Problem statement: Search the material below for the word "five" and copy every line in which it occurs.

Information:
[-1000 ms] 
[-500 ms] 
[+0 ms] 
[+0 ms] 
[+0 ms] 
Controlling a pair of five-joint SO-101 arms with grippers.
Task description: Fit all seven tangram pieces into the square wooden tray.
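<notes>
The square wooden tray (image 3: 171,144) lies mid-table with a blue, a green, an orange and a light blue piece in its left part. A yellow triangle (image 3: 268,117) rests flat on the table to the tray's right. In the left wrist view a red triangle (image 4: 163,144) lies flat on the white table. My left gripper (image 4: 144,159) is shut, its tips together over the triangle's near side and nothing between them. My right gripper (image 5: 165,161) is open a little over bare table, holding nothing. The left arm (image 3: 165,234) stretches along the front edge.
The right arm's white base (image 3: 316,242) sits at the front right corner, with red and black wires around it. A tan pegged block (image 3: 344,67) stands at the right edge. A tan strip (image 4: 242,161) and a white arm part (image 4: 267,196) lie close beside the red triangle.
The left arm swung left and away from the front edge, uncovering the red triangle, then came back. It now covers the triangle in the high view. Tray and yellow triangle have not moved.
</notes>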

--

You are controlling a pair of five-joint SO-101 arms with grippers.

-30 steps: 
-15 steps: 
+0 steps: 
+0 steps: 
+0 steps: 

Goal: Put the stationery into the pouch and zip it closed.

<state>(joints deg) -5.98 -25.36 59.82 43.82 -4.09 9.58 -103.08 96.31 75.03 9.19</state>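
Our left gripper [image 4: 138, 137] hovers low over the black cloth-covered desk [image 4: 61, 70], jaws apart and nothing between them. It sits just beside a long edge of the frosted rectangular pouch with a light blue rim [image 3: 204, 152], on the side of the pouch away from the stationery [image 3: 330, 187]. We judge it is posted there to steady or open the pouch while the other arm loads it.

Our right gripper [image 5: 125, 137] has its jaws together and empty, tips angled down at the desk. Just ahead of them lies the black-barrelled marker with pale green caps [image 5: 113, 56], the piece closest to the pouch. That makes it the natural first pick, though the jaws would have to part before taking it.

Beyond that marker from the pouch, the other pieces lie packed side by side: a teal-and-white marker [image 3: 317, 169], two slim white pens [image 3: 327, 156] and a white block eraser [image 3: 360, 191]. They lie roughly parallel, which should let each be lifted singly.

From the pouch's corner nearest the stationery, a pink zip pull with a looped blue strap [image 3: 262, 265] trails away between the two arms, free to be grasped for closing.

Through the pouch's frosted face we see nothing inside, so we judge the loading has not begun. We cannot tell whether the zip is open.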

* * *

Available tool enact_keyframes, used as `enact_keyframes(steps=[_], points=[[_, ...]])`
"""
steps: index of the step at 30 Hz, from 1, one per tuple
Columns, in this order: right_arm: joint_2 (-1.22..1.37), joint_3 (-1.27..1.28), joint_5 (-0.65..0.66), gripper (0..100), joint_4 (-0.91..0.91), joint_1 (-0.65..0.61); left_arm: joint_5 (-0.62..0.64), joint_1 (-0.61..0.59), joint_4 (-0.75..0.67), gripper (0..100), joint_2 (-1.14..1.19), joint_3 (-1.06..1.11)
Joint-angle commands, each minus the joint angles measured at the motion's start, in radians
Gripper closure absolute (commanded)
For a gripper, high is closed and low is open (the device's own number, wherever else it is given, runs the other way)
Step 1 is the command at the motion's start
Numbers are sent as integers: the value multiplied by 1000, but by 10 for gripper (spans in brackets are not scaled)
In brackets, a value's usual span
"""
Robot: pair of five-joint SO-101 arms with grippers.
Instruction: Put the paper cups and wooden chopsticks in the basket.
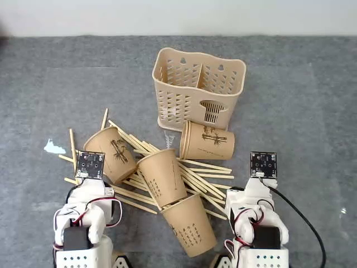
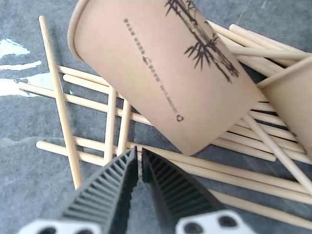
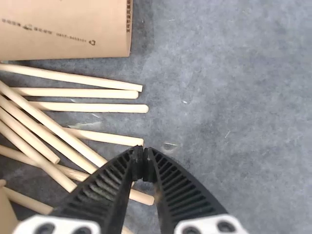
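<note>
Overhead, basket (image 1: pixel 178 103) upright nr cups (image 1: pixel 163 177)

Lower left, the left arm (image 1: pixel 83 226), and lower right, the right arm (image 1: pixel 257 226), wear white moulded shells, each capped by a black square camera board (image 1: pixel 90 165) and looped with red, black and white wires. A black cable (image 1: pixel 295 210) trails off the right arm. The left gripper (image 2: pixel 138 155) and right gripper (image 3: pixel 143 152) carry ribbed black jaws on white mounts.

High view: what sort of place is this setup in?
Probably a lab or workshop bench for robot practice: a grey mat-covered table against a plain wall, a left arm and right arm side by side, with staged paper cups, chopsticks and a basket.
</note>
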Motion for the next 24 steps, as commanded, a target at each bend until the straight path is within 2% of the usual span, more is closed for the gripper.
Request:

Written answer:
Controlling a pair of five-joint SO-101 arms with grippers.
You are controlling a pair of five-joint SO-101 arms with grippers.
Robot: pair of five-joint SO-101 arms with grippers.

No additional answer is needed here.